Ponto Cardeal, Léonor de Récondo
Ponto
Cardeal (editora Dublinense, 2020, 172 p.) é o quinto
romance da escritora francesa Léonor de Récondo e conta, com graça, leveza e
profunda emoção, a vida de Laurent, um homem casado e pai de dois filhos, que
realiza a “transição” para uma vida feminina, definindo-se como mulher, declarando-se
mulher trans.
Uma trama bem escrita
(e, acredito, bem traduzida) que lida com os dramas sociais, familiares,
psicológicos e as dificuldades em se reconhecer, no íntimo, com outro gênero,
em uma sociedade pautada pela imensa dificuldade de aceitação da diferença; uma
sociedade que, por exemplo, toma o futebol “como a apoteose da masculinidade”
(p. 25).
Na relação com a
esposa, ou melhor, com o corpo dela, Laurent lida com o encantamento e frustações:
“Eu queria ser você, queria ser teu corpo” (p. 44). Mas apenas o tempo ditaria
o ritmo da transformação, o tempo vivido, diferente para cada um: “Quanto tempo
é preciso para a gente ser a gente mesmo?” (p. 75). Enquanto isso, o personagem
vive os papéis sociais esperados, uma vez que impõem-se a necessidade de
representar, de ser e dizer o que não se é.
De uma sensibilidade
apurada, várias passagens do livro são capazes de emocionar a quem consegue se
colocar no lugar do outro: “Se por um lado eu jamais me senti homem, por outro
eu sempre me senti pai” (p. 80).
Uma vez transexual e
decidida a viver plenamente feminina, passa a enfrentar as diferentes reações negativas,
advindas de colegas de trabalho, vizinhos, amigos e principalmente, familiares.

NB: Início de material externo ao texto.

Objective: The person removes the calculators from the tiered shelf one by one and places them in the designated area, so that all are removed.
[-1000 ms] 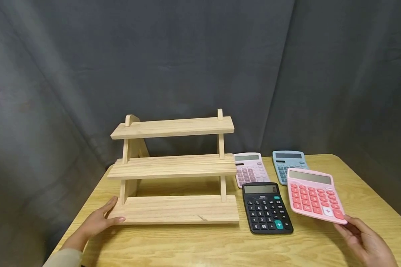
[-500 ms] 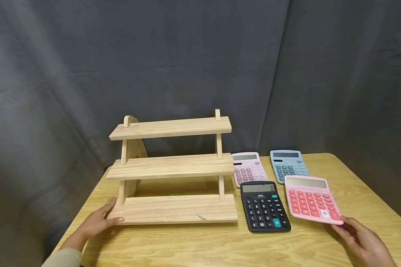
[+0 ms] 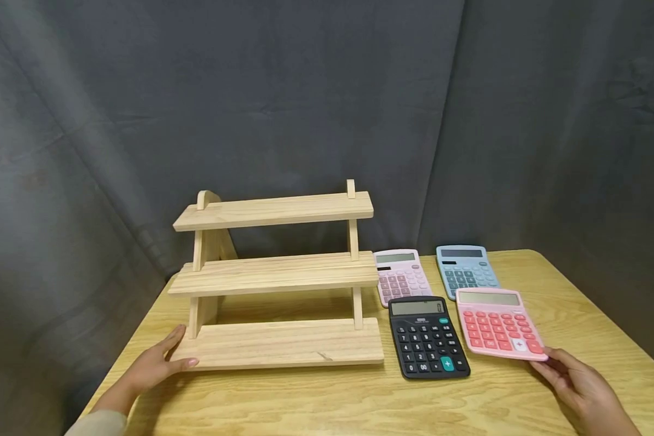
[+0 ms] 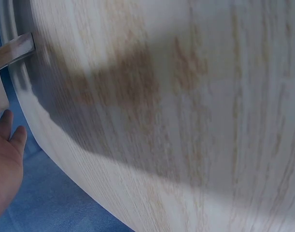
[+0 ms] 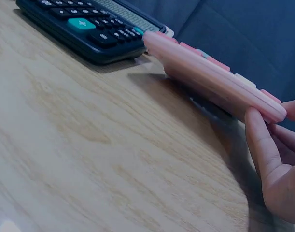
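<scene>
A three-tier wooden display shelf (image 3: 275, 345) stands on the table. At the left end of its lowest board, my left hand (image 3: 151, 368) grips it, thumb at the front edge and fingers farther back. In the left wrist view, the fingers (image 4: 17, 137) show at the board's end. My right hand (image 3: 583, 387) pinches a pink calculator (image 3: 496, 324) with coral keys by its near right corner. The right wrist view shows this pink calculator (image 5: 210, 77) tilted, its held corner raised off the table, thumb and fingers on opposite faces. A black calculator (image 3: 429, 339) lies just left of it.
Behind lie a pale pink calculator (image 3: 400, 278), partly hidden by the shelf and the black calculator, and a blue calculator (image 3: 465, 269). All rest on the wood-grain table (image 3: 305, 406). A dark grey curtain (image 3: 305, 91) hangs behind.
The pink calculator in my right hand has come down lower, closer to the table, beside the black one. My left hand stays at the shelf. The head view has shifted slightly.
</scene>
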A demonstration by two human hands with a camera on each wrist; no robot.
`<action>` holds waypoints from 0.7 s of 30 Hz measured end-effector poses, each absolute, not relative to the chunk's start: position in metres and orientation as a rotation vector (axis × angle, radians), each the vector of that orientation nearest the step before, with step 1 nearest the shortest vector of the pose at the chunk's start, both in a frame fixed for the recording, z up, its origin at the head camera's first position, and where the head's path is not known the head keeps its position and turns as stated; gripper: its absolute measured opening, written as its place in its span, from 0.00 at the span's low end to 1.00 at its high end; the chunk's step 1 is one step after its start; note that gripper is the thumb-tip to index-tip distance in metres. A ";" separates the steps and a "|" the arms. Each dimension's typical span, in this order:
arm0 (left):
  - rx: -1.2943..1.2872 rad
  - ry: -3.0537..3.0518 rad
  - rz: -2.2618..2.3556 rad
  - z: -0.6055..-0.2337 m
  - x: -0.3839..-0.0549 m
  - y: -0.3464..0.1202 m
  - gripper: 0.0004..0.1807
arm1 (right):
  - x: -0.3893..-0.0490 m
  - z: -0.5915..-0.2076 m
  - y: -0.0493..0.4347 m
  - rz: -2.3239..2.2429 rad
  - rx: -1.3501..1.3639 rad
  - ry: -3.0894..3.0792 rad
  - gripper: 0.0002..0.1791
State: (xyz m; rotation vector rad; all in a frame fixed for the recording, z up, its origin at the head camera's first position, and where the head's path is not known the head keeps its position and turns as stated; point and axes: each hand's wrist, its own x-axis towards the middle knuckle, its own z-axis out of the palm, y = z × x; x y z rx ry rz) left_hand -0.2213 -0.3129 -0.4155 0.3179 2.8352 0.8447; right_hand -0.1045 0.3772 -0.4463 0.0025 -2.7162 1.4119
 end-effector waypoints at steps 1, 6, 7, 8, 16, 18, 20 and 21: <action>0.319 2.835 0.845 -0.416 -0.221 -0.313 0.48 | -0.104 -0.447 0.377 1.390 0.001 -2.723 0.14; 0.320 2.819 0.855 -0.415 -0.221 -0.311 0.49 | -0.103 -0.447 0.375 0.779 0.081 -2.778 0.14; 0.318 2.817 0.856 -0.415 -0.221 -0.311 0.49 | -0.103 -0.447 0.375 0.768 0.106 -2.777 0.15; 0.318 2.816 0.856 -0.415 -0.221 -0.311 0.49 | -0.104 -0.445 0.376 0.754 0.093 -2.796 0.15; 0.302 2.829 0.832 -0.415 -0.220 -0.312 0.49 | -0.109 -0.438 0.378 0.690 -0.101 -2.981 0.28; 0.305 2.834 0.828 -0.415 -0.220 -0.312 0.49 | -0.110 -0.437 0.379 0.709 -0.111 -3.009 0.29; 0.305 2.839 0.830 -0.415 -0.219 -0.312 0.49 | -0.112 -0.436 0.379 0.682 -0.104 -3.022 0.29; 0.309 2.844 0.830 -0.415 -0.219 -0.312 0.49 | -0.113 -0.436 0.380 0.669 -0.091 -3.021 0.29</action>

“Mas quem você pensa que é? Uma bicha? Perdeu a cabeça ou o quê? Você se dá
conta de que está fazendo papel de idiota?” (p. 133). Mas a decisão vem
acompanhada de um amadurecimento que afasta antigos receios e promove atitudes
pautadas na naturalidade das ações e reações. A reação da família é diversa,
afinal “a gente não sabe nunca de onde vêm os golpes, e os piores vêm quase
sempre dos mais próximos” (p. 135). E uma dúvida pertinente surge: “Será
possível conhecer tão pouco alguém com quem se viveu toda a vida?” (p. 87-88). O
filho do protagonista representa os piores efeitos do machismo e do preconceito
social arraigados no pensamento ocidental. A filha adolescente surpreende com a
capacidade de tomar a causa para si. E a esposa, com lucidez e maturidade, dissipa
mágoas e compreende a nova configuração que surge, afinal, “é apenas uma
questão de gênero” (p. 139).
O livro é lindo demais,
daqueles que, após o término, nos deixa um pouco melancólicos.